Task item: The entire listing below should be output exactly as it stands.

:::

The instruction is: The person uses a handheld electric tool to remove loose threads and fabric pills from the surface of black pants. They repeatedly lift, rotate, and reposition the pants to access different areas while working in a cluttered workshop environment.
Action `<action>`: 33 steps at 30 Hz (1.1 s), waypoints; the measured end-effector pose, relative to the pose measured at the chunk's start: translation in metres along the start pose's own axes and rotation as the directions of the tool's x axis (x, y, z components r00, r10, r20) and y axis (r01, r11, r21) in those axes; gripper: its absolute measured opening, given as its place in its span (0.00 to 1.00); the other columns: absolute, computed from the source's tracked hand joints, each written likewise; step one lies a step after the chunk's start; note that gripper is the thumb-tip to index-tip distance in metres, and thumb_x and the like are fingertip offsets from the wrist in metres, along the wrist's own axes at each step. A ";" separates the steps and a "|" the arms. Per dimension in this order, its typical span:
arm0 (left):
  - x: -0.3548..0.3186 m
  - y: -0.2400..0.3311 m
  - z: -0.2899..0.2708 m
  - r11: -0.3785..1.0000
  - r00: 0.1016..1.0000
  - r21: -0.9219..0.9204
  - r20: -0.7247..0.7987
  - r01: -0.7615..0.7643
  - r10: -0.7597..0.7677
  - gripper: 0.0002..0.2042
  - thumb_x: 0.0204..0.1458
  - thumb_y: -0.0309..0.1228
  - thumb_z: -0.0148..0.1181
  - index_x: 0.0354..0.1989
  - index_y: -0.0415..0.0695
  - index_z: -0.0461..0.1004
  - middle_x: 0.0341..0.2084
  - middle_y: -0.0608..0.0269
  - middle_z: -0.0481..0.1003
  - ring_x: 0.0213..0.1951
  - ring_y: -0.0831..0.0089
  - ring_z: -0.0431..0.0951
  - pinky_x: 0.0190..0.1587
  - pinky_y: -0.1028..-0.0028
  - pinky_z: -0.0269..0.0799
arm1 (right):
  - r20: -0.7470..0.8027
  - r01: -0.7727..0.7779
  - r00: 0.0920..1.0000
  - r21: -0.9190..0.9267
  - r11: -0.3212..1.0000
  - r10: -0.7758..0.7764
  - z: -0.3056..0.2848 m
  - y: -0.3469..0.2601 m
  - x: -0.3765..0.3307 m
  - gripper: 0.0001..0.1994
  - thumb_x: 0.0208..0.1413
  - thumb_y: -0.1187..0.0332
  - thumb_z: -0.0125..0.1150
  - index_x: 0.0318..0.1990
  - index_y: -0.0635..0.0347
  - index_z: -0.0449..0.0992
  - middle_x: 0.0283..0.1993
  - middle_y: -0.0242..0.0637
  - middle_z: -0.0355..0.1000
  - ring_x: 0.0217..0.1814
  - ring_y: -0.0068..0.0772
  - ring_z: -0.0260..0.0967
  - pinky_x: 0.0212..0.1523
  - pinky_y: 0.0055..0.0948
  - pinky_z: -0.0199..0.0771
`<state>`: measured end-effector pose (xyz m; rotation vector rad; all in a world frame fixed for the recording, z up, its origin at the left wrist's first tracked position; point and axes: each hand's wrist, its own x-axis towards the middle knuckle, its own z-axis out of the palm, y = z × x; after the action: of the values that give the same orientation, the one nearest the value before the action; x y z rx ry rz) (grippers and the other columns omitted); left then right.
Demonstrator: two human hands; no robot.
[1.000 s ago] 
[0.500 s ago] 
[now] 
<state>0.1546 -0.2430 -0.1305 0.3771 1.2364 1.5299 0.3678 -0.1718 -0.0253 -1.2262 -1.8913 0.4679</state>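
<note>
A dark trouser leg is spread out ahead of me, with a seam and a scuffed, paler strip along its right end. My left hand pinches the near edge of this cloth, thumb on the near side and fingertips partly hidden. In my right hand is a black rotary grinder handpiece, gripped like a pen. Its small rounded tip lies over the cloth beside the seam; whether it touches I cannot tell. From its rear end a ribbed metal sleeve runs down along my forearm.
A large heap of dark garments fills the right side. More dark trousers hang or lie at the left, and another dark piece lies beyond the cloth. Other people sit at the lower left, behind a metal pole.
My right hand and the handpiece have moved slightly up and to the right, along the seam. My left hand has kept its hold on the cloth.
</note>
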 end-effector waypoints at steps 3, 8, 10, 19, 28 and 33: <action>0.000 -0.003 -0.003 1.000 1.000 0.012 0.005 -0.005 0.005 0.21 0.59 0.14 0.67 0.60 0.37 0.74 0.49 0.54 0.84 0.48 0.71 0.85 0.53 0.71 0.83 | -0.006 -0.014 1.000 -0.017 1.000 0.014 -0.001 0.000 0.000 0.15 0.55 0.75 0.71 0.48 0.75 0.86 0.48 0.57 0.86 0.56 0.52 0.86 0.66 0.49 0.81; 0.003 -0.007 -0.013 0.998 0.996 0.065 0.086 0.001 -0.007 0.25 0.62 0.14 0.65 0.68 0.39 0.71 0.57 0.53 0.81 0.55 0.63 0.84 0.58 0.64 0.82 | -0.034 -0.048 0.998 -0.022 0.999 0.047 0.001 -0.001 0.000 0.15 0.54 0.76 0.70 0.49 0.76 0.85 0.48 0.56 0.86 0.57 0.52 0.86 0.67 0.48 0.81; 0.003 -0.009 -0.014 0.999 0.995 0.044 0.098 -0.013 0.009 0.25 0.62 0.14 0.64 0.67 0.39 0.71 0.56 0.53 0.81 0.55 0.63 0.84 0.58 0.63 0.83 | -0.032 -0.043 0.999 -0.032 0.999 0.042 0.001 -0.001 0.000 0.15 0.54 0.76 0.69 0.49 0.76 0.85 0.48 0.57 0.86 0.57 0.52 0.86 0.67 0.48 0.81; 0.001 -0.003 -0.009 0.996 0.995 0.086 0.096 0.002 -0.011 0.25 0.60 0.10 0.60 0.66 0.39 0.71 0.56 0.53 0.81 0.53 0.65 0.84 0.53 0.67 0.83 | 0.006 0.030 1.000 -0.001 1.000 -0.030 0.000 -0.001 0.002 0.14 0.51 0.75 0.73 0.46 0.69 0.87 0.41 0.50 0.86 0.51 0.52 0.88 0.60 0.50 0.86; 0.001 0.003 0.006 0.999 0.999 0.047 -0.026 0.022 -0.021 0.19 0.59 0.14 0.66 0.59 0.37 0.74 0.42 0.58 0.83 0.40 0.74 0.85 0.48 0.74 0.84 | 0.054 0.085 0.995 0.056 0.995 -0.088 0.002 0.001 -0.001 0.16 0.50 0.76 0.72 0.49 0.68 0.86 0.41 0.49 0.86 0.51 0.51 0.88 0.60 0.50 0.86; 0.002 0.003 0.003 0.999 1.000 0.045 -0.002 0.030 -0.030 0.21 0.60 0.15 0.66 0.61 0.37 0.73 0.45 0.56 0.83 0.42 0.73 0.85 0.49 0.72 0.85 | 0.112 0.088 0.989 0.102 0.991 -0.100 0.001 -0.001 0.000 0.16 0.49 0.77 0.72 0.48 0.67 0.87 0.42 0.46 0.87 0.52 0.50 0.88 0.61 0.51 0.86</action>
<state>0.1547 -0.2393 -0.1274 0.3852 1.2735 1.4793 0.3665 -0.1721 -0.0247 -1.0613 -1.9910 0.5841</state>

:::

Exercise answer:
The instruction is: The person uses a handheld electric tool to remove loose threads and fabric pills from the surface of black pants. They repeatedly lift, rotate, and reposition the pants to access different areas while working in a cluttered workshop environment.
Action `<action>`: 33 steps at 30 Hz (1.1 s), waypoints; the measured end-effector pose, relative to the pose measured at the chunk's start: translation in metres along the start pose's own axes and rotation as the directions of the tool's x axis (x, y, z components r00, r10, r20) and y axis (r01, r11, r21) in those axes; gripper: its absolute measured opening, given as its place in its span (0.00 to 1.00); the other columns: absolute, computed from the source's tracked hand joints, each written likewise; step one lies a step after the chunk's start; note that gripper is the thumb-tip to index-tip distance in metres, and thumb_x and the like are fingertip offsets from the wrist in metres, along the wrist's own axes at each step. A ";" separates the steps and a "|" the arms. Per dimension in this order, its typical span:
arm0 (left):
  - x: -0.3548..0.3186 m
  - y: -0.2400..0.3311 m
  - z: -0.2899..0.2708 m
  - r11: -0.3785..1.0000
  - r00: 0.1016..1.0000
  - r21: -0.9219..0.9204
  - r20: -0.7247..0.7987
  - r01: -0.7615..0.7643
  - r10: -0.7597..0.7677
  - gripper: 0.0002..0.2042
  - thumb_x: 0.0204..0.1458
  - thumb_y: -0.0309..0.1228
  - thumb_z: -0.0148..0.1181
  - index_x: 0.0354..0.1989
  - index_y: -0.0415..0.0695
  - index_z: -0.0461..0.1004
  - middle_x: 0.0341..0.2084
  - middle_y: -0.0608..0.0269
  - middle_z: -0.0481..0.1003
  - ring_x: 0.0213..0.1951
  - ring_y: -0.0831..0.0089
  - ring_z: -0.0431..0.0951
  - pinky_x: 0.0190..0.1587
  - pinky_y: -0.1028..-0.0028
  - pinky_z: -0.0269..0.0799
arm1 (right):
  - r20: -0.7470..0.8027
  - r01: -0.7727..0.7779
  - r00: 0.0920..1.0000
  - r21: -0.9190..0.9267
  - r11: -0.3212..1.0000
  - r10: -0.7758..0.7764
  - z: -0.3056..0.2848 m
  - y: -0.3469..0.2601 m
  - x: -0.3765..0.3307 m
  - gripper: 0.0001..0.1994
  - thumb_x: 0.0208..0.1413
  - thumb_y: -0.1187..0.0332
  - thumb_z: -0.0125..0.1150
  - index_x: 0.0318..0.1990
  - index_y: -0.0635..0.0347
  - index_z: -0.0449..0.0992
  - middle_x: 0.0283..0.1993
  - middle_y: -0.0242..0.0637
  - middle_z: -0.0355..0.1000
  - ring_x: 0.0217..0.1814
  - ring_y: -0.0068..0.0772
  - ring_z: -0.0260..0.0967
  - pinky_x: 0.0212..0.1523
  - pinky_y: 0.0055..0.0948
  - pinky_z: -0.0199..0.0771
`<state>`: measured end-effector pose (xyz m; rotation vector rad; all in a world frame fixed for the recording, z up, its origin at the left wrist's first tracked position; point and axes: each hand's wrist, its own x-axis towards the middle knuckle, its own z-axis out of the palm, y = z × x; after the action: of the values that give the same orientation, the one nearest the value before the action; x y z rx ry rz) (grippers and the other columns omitted); left then right.
Demonstrator: two human hands; no robot.
[1.000 s ago] 
[0.500 s ago] 
[now] 
<state>0.1546 -0.2430 -0.1305 0.3771 1.2364 1.5299 0.3678 -0.1718 -0.0253 -1.2262 -1.8913 0.4679</state>
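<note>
A dark trouser leg is spread out ahead of me, with a seam and a scuffed, paler strip along its right end. My left hand pinches the near edge of this cloth, thumb on the near side and fingertips partly hidden. In my right hand is a black rotary grinder handpiece, gripped like a pen. Its small rounded tip lies over the cloth beside the seam; whether it touches I cannot tell. From its rear end a ribbed metal sleeve runs down along my forearm.
A large heap of dark garments fills the right side. More dark trousers hang or lie at the left, and another dark piece lies beyond the cloth. Other people sit at the lower left, behind a metal pole.
My right hand and the handpiece have moved slightly up and to the right, along the seam. My left hand has kept its hold on the cloth.
</note>
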 end-effector waypoints at steps 3, 8, 10, 19, 28 and 33: <action>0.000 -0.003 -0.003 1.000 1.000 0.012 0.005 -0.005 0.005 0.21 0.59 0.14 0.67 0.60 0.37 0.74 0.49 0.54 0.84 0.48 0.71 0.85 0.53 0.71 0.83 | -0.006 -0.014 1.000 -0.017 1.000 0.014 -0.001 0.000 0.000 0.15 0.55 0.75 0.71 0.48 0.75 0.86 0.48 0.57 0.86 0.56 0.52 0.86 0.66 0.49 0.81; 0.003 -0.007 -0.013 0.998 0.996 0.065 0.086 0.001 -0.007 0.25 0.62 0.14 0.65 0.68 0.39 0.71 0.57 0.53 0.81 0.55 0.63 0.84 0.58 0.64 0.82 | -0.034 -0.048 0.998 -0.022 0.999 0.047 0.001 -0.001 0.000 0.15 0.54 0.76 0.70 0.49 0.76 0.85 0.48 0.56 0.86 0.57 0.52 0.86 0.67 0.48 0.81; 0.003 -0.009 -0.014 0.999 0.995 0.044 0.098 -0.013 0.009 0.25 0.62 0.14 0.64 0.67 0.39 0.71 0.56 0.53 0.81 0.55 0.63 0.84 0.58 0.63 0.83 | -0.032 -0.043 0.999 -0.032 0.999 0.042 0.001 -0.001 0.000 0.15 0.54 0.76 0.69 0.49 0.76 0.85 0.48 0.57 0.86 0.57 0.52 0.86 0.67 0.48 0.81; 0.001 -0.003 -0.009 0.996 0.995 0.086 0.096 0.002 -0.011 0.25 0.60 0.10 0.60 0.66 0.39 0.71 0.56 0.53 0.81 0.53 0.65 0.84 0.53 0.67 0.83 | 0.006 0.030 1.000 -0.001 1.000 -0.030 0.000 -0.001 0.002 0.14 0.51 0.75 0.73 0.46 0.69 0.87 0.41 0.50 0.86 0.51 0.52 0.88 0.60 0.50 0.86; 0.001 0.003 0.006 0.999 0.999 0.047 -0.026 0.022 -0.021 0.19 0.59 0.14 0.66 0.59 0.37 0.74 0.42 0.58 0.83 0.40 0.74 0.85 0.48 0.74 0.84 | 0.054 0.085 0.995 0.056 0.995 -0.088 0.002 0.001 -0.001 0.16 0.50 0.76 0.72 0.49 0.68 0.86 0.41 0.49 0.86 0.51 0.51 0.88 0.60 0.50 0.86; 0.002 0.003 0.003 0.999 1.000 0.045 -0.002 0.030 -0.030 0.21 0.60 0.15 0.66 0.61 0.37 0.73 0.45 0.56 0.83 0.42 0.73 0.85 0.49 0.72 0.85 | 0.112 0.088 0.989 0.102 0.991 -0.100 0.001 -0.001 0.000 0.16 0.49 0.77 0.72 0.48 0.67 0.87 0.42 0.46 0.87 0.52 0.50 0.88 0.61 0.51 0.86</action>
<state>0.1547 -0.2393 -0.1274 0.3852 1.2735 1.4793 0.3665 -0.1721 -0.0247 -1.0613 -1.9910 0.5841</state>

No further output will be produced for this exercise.